Kupuję za 3 zł i podlewam pelargonie na balkonie. Kwitną jak szalone aż do późnej jesieni
Pelargonie to niewątpliwie jedne z najpopularniejszych kwiatów balkonowych i tarasowych w Polsce. Pięknie kwitną, a ich kwiaty zdobią kolorowo balustrady przez całe lato. Warto także wspomnieć, że pelargonie to kwiaty dość łatwe w uprawie. Nie wymagają stosowania wielu specjalistycznych środków wspomagających ich wzrost i kwitnienie. Wystarczy raz na jakiś czas zasilić je domowymi nawozami, a odwdzięczą się nam bujnym kwiatostanem aż do jesieni. W pielęgnacji pelargonii nie wolno oczywiście zapominać o jej regularnym podlewaniu - zwłaszcza w czasie upałów. I tu warto zwrócić uwagę na to, czym podlewamy pelargonie. Ja zamiast zwykłej kranówki stosuję wodę mineralną niegazowaną. Dostarczy ona pelargonii cennych składników odżywczych i pomoże utrzymać kwiatostan możliwie jak najdłużej.
Domowy nawóz do pelargonii z ziemniaka
Raz na jakiś czas warto przygotować także domowy nawóz do pelargonii, bo to dzięki niemu kwiaty będą obficie kwitnąć, a roślina stanie się odporniejsza na wszelkie choroby i szkodniki. U mnie świetnie sprawdza się domowy nawóz z ziemniaka do pelargonii, który jest źródłem azotu, fosforu, potasu.
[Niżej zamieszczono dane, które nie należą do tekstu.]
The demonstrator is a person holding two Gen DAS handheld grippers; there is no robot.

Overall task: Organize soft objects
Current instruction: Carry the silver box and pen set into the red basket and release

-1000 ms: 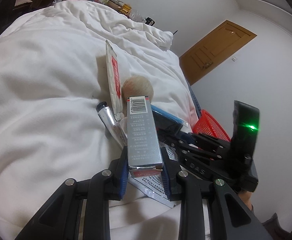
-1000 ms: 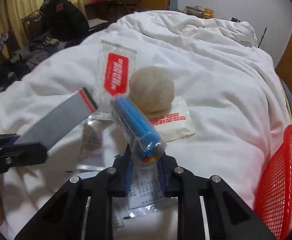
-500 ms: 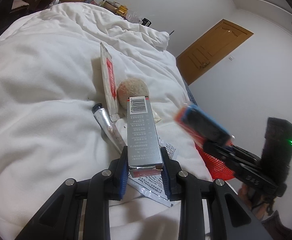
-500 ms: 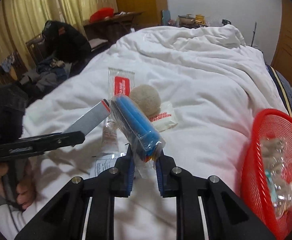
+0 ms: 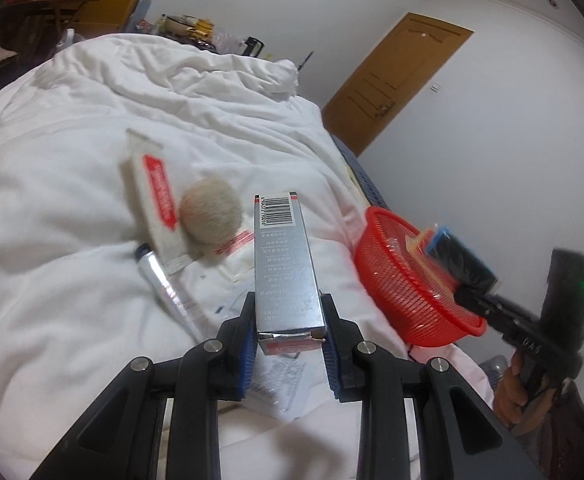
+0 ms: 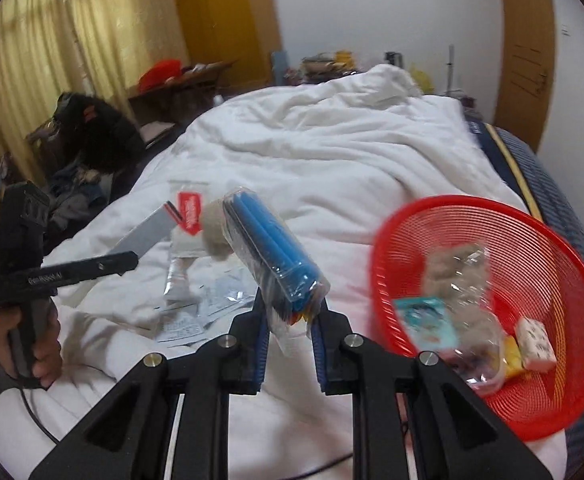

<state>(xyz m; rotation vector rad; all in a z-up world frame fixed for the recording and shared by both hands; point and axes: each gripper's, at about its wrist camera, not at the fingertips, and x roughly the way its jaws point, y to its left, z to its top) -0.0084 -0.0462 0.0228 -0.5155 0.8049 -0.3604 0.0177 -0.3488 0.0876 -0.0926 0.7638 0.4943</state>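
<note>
While several items already sit inside, red mesh basket at the bed's right edge holding a clear crinkled bag, a teal packet and a small patterned white block. Task judged roughly midway.

Right gripper: jaws narrow, clamped on a wrapped blue bundle, carried just left of the basket rim, not yet over it. From the left wrist view, same bundle seen close above the basket's far side. Next step, as a guess: drop into the basket.

Left gripper: jaws narrow, clamped on a silver carton with a barcode at its far end, held off the white duvet, well apart from the basket.

Left lying on the duvet: a fuzzy beige ball, a red-labelled sachet touching it, a silver tube just beside, a flat pouch under the ball, and printed paper leaflets near the grippers. Blurred in part, so exact count uncertain.
</note>
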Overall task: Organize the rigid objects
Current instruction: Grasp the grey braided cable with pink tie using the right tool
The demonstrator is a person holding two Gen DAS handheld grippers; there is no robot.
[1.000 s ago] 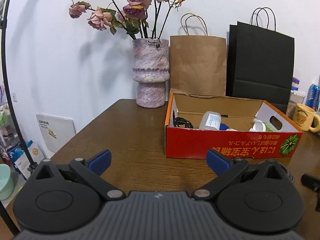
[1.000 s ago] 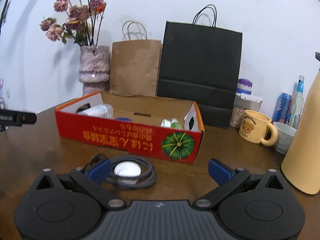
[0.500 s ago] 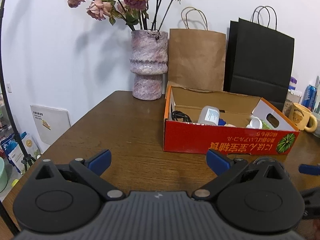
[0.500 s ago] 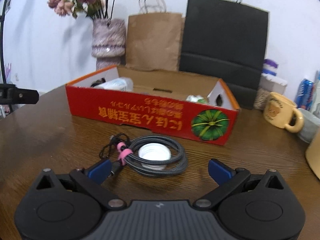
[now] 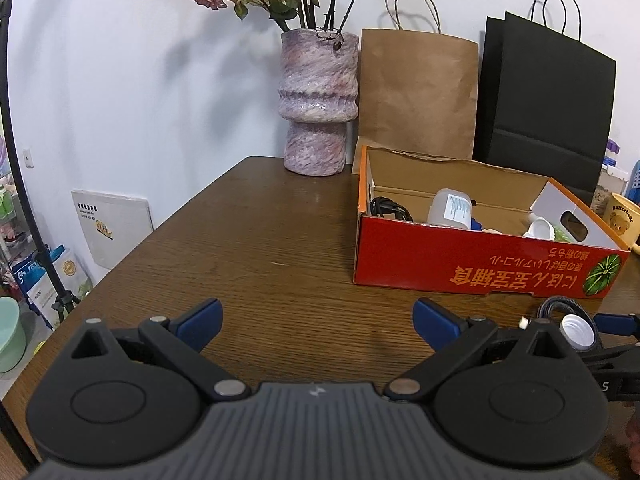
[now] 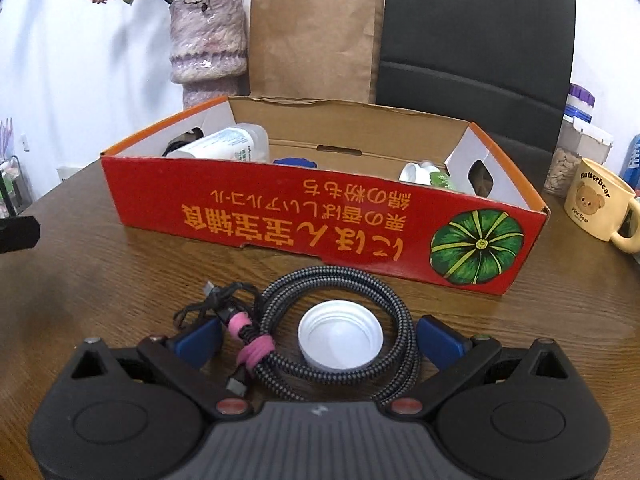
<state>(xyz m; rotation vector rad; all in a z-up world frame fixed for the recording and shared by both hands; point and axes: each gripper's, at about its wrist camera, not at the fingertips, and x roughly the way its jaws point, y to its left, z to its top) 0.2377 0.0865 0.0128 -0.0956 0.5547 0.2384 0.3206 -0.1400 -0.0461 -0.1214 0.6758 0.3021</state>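
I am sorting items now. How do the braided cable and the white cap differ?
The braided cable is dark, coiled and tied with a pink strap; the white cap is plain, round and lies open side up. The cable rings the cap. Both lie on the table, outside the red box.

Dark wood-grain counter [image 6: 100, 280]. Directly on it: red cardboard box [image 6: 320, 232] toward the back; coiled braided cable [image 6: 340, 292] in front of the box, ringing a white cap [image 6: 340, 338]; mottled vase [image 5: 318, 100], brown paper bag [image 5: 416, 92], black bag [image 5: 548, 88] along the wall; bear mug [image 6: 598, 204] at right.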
To te składniki sprawiają, że roślina balkonowa obsypuje się pięknymi kwiatami. Co więcej, taki domowy nawóz do pelargonii zapewnia intensywny wzrost roślin. Jak go przygotować? Otóż potrzebujesz zaledwie dwóch składników. Obierz 1 średniej wielkości ziemniaka i zalej go 1 litrem wody. Wszystko zblenduj na gładką papkę, a następnie przecedź ją przez sitko. Płynem podlej swoje pelargonie.